Dalilah suffered a similar fate. The 33-year-old lives in the large city of Taiz in the southwest of the country. She has lost both legs. Now she is trying to walk with the help of the prostheses she recently received. It is a good five years since she stepped on a mine – exactly one day before her wedding. Along with her, three other women from her family were mutilated.
The accident not only robbed her of her legs, it also caused her financial hardship. Before the wedding, her family had borrowed money to give to the groom's family as her dowry.

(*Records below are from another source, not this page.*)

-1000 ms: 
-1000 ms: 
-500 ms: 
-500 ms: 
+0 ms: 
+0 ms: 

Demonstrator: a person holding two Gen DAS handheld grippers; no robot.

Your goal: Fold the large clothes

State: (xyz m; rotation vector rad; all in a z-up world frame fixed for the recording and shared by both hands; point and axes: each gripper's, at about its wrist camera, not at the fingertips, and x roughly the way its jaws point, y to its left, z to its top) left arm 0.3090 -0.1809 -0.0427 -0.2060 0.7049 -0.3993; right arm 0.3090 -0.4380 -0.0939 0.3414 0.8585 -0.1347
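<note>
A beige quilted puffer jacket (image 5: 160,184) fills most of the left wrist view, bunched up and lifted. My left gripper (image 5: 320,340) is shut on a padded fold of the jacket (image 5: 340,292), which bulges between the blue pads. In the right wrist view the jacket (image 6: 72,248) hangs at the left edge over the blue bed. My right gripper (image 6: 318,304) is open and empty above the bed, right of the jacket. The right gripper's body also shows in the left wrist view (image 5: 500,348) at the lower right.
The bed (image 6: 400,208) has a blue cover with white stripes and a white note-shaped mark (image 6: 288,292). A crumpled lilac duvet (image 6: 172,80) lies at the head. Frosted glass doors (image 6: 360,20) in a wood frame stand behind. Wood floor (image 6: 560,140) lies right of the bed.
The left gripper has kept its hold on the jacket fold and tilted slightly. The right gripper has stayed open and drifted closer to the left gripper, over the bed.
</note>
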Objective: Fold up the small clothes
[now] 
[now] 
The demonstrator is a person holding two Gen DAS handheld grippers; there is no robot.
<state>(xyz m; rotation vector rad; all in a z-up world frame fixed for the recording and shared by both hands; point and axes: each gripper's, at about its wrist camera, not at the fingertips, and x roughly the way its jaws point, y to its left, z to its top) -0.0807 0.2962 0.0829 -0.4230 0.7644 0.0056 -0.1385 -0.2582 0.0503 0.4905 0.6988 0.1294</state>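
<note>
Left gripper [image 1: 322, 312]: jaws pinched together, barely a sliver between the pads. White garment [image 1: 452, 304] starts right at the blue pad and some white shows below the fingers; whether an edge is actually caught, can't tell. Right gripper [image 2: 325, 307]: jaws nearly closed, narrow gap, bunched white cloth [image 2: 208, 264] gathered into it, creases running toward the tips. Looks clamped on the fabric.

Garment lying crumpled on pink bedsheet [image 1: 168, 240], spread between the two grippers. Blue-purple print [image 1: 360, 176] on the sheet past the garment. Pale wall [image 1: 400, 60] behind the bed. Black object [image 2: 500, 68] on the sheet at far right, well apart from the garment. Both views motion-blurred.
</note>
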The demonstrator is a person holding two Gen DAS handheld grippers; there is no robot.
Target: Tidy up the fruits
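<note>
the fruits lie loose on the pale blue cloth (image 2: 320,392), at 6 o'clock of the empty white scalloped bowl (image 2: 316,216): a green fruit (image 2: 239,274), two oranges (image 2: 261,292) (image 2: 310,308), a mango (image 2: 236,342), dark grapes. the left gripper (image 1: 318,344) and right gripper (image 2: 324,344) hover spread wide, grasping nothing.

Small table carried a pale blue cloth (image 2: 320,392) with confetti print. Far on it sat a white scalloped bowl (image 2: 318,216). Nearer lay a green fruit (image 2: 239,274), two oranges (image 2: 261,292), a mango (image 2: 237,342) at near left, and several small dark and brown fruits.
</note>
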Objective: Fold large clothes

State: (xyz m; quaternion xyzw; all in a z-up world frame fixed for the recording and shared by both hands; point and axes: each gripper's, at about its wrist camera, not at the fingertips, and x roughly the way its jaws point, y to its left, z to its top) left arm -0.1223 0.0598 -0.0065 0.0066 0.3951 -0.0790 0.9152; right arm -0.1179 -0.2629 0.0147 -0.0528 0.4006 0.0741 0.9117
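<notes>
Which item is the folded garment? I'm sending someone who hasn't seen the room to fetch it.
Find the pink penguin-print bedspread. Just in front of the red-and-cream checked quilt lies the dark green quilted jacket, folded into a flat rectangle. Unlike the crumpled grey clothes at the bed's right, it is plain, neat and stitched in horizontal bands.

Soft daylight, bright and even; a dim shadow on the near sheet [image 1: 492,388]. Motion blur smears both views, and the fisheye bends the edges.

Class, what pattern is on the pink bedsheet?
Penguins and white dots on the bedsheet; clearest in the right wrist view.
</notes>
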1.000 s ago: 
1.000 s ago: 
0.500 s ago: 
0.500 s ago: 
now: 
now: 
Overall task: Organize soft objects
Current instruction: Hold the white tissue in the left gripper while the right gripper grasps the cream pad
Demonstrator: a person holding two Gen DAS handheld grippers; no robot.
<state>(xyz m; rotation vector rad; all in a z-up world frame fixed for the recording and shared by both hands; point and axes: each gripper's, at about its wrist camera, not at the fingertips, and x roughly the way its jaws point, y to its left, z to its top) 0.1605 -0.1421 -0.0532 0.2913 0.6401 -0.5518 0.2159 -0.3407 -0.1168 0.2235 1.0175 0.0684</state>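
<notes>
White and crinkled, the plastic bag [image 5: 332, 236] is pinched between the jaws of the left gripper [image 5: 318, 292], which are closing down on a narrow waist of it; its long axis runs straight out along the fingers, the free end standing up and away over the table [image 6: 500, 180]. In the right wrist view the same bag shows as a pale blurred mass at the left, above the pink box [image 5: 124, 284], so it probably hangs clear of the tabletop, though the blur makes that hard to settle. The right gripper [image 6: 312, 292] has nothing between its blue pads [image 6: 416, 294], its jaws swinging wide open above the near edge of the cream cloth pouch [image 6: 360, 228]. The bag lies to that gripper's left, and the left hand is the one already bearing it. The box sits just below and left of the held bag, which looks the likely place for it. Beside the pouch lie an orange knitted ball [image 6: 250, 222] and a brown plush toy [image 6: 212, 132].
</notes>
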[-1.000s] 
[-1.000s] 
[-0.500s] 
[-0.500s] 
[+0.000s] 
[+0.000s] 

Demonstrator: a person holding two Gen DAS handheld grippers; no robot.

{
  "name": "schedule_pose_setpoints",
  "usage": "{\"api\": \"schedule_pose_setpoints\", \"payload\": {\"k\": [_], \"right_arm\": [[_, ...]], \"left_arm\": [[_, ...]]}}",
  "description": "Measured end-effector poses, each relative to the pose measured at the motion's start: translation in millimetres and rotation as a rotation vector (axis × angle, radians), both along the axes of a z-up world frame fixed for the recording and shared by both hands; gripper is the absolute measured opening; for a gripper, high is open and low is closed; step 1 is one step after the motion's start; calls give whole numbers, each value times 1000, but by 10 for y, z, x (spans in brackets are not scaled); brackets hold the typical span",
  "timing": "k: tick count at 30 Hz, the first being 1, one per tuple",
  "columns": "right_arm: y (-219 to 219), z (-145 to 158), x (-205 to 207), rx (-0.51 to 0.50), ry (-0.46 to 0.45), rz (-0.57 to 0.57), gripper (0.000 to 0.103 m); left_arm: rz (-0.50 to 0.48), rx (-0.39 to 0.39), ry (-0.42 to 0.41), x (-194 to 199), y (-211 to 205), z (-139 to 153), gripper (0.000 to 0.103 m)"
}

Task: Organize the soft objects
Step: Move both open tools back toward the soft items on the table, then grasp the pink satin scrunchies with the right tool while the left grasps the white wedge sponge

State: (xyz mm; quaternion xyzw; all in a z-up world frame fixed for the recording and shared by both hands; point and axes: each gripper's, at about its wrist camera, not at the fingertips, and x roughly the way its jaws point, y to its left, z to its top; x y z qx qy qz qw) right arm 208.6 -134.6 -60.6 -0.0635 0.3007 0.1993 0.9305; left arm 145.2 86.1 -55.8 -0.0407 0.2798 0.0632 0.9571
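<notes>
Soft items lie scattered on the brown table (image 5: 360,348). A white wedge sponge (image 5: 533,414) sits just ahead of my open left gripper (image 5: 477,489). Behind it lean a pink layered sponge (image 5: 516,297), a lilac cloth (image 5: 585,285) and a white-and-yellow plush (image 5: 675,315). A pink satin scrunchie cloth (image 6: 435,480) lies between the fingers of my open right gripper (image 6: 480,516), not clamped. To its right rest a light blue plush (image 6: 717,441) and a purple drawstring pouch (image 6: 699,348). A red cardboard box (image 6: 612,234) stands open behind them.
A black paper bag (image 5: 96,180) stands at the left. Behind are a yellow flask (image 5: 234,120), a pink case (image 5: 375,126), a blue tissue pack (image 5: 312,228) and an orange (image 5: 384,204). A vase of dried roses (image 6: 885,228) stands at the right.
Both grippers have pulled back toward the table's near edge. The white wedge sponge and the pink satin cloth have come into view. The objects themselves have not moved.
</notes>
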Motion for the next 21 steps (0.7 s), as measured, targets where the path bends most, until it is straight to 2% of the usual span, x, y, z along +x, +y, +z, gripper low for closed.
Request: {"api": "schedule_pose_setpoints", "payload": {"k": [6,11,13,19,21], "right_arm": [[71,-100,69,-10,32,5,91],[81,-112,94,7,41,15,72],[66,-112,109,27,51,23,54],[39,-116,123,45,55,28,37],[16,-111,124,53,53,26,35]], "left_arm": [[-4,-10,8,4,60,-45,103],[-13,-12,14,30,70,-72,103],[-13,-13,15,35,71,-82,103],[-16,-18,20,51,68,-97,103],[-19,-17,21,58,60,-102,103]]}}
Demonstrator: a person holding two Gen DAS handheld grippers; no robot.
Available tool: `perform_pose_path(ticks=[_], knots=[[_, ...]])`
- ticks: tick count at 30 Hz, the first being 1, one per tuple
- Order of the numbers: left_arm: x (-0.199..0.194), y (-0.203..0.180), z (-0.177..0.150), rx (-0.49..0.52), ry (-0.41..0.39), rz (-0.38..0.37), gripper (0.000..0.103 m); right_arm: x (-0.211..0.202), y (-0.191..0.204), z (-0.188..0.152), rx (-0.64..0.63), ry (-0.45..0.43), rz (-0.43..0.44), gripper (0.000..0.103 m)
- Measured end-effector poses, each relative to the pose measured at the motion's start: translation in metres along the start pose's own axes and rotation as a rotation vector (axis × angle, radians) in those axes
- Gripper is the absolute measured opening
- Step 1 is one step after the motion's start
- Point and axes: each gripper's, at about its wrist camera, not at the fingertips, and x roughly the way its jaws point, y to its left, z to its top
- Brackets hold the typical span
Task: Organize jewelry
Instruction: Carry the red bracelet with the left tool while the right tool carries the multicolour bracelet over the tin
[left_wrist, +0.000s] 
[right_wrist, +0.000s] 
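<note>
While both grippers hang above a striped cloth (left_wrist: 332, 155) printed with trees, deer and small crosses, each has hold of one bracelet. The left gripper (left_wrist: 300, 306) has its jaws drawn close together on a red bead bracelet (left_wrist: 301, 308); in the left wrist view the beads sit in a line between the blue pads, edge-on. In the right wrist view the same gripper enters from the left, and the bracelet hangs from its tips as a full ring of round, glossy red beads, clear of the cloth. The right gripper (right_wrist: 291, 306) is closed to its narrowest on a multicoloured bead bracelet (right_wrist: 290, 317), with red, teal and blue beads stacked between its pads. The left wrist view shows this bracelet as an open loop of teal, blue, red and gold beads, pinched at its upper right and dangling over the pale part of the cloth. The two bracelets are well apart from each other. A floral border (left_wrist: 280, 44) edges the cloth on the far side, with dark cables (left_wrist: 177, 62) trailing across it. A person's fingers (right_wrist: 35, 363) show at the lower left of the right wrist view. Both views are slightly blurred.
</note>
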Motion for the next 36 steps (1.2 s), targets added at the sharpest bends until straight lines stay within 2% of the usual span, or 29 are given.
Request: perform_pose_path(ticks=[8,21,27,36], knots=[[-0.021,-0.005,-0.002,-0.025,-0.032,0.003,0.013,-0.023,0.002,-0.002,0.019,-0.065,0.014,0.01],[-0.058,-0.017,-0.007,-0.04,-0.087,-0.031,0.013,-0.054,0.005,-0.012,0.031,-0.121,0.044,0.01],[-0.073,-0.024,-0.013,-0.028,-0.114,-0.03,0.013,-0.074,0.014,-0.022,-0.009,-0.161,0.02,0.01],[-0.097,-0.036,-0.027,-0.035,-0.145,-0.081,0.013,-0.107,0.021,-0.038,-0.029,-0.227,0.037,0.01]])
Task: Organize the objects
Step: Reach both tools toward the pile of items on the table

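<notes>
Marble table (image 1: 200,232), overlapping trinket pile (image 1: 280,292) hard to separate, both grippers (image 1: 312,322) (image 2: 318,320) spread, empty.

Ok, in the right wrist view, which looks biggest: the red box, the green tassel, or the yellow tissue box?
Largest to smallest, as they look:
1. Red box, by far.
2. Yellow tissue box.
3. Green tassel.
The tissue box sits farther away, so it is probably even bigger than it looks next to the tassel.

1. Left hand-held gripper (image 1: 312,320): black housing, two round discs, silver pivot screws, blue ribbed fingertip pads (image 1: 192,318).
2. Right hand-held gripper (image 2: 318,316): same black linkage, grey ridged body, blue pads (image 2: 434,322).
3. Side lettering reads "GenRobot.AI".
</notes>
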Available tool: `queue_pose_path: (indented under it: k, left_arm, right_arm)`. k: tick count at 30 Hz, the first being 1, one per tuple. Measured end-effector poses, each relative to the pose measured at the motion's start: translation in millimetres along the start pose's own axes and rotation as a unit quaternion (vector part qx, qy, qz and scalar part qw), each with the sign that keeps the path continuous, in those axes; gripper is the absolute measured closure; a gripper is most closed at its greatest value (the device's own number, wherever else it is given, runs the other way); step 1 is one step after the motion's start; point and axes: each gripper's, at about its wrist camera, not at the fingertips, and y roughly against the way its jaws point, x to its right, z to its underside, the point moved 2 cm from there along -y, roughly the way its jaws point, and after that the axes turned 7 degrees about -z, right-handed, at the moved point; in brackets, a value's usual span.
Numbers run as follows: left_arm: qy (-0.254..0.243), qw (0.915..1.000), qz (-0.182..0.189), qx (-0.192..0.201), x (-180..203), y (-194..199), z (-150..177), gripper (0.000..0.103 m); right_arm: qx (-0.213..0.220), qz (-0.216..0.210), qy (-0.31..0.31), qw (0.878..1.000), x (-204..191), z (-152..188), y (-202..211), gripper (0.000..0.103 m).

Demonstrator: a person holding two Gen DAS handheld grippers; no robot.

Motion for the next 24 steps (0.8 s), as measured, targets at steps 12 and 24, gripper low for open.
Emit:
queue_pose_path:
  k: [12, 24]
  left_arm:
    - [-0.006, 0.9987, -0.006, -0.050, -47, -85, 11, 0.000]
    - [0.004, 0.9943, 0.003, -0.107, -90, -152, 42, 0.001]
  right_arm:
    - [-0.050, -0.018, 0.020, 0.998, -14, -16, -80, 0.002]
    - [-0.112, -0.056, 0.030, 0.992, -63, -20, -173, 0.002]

After her accident, the groom decided he did not want to marry her, but he still kept the money, leaving Dalilah's family with debts that they had to painstakingly pay back.
"I can hardly bear having to move on prostheses without legs," says Dalilah. She is nevertheless grateful to the organisation Doctors without Borders for the walking aids she received through a health centre – even though they are not in the best condition and have to be repaired again and again. Despite her disability, she works as a street vendor – which at least brings her some money.
UN envoy worried
Large parts of Yemen have literally been transformed into minefields in recent years, especially where enemy forces have been in direct confrontation. These areas are particularly dangerous for civilians once the fighting stops.
The UN Special Envoy for Yemen, Hans Grundberg, told the UN Security Council in July that two-thirds fewer casualties had been recorded since the fighting ended. Instead, however, numerous personal injuries were now due to landmines and unexploded ordnance, the diplomat said.
So far, the Yemeni authorities have not published statistics on the number of people injured or killed by landmines. However, estimates put the number of victims at a high level.
For example, Faris Al-Hamiri, head of the Yemeni Observation and Documentation Centre for Mines and Unexploded Ordnance, revealed that his organisation had registered a total of 426 fatalities from mid-2019 to early August 2022, including more than 100 children and 22 women. More than 560 injured were recorded, again featuring a high proportion of children (216) and women (48). Many of the injured suffer permanent disabilities.
The danger from mines has worsened after the heavy rains and floods of recent weeks. The waters not only destroyed homes, especially those of poor Yemenis, but they also washed mines into places that had not yet been contaminated. It will take a huge effort to clear them, warns Amin al-Aqili, director of the Yemeni Mine Action Programme. He fears the work will take decades.